Your objective: Could you restate the data below word for word, without its pictures?
▼▼▼
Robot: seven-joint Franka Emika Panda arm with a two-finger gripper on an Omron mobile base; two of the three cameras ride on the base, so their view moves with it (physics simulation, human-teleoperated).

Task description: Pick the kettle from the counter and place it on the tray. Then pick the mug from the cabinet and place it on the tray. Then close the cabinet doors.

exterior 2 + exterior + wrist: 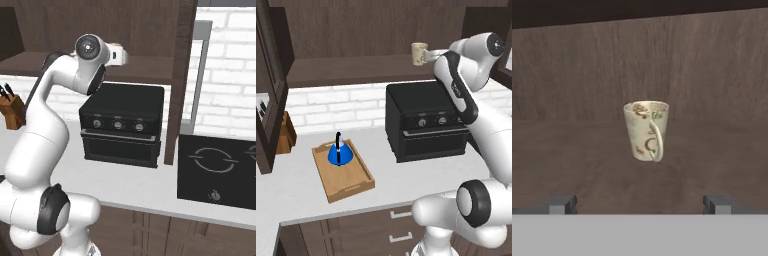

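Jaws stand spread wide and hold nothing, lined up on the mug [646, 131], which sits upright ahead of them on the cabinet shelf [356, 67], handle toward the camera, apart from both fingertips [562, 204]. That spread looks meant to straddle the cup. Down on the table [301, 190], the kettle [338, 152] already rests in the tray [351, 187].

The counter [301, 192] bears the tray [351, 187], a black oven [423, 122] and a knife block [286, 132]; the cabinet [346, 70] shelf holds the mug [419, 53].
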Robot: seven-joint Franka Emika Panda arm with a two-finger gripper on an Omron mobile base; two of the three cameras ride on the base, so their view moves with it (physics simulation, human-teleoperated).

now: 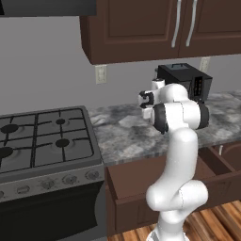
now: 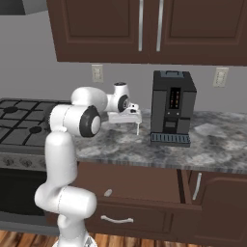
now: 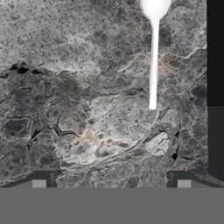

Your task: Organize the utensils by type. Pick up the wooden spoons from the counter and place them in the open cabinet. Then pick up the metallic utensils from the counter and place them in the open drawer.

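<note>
My hand (image 2: 137, 126) hangs open over the marbled bench (image 3: 78, 87), gripping nothing, just left of the black coffee machine (image 2: 172, 107). A silvery spoon (image 3: 153, 57) lies flat on the bench beside that machine. The open drawer (image 1: 141, 181) juts out below the bench edge.

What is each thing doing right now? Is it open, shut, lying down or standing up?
tool: open, hovering over the counter, holding nothing
metal spoon: lying flat on the counter, untouched
drawer: pulled open under the counter
wall cabinet doors: shut
coffee machine: standing upright on the counter
counter: grey marbled stone, holding the spoon and the coffee machine
</note>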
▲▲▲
Task solution:
Robot: seven-joint Franka Emika Panda arm with a two-finger gripper on an Omron mobile base; two of the three cameras ride on the base, so their view moves with it (physics simulation, human-teleoperated).

Task description: Pick the kettle from the counter and place it on the tray. Then pick the mug from the cabinet and place it on the tray. Then close the cabinet doors.

exterior 2 + exterior + wrist: 

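Jaws stand spread wide and hold nothing, lined up on the mug [646, 131], which sits upright ahead of them on the cabinet shelf [356, 67], handle toward the camera, apart from both fingertips [562, 204]. That spread looks meant to straddle the cup. Down on the table [301, 190], the kettle [338, 152] already rests in the tray [351, 187].

The counter [301, 192] bears the tray [351, 187], a black oven [423, 122] and a knife block [286, 132]; the cabinet [346, 70] shelf holds the mug [419, 53].
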Robot: seven-joint Franka Emika Panda arm with a two-finger gripper on an Omron mobile base; two of the three cameras ride on the base, so their view moves with it (physics simulation, human-teleoperated).

now: 
now: 
now: 

Your task: Organize the utensils by type. Pick up the wooden spoons from the counter and place them in the open cabinet. Then pick up the metallic utensils from the counter and place them in the open drawer.

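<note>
My hand (image 2: 137, 126) hangs open over the marbled bench (image 3: 78, 87), gripping nothing, just left of the black coffee machine (image 2: 172, 107). A silvery spoon (image 3: 153, 57) lies flat on the bench beside that machine. The open drawer (image 1: 141, 181) juts out below the bench edge.

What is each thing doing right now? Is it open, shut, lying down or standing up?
tool: open, hovering over the counter, holding nothing
metal spoon: lying flat on the counter, untouched
drawer: pulled open under the counter
wall cabinet doors: shut
coffee machine: standing upright on the counter
counter: grey marbled stone, holding the spoon and the coffee machine
</note>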

There is no more to add to the answer.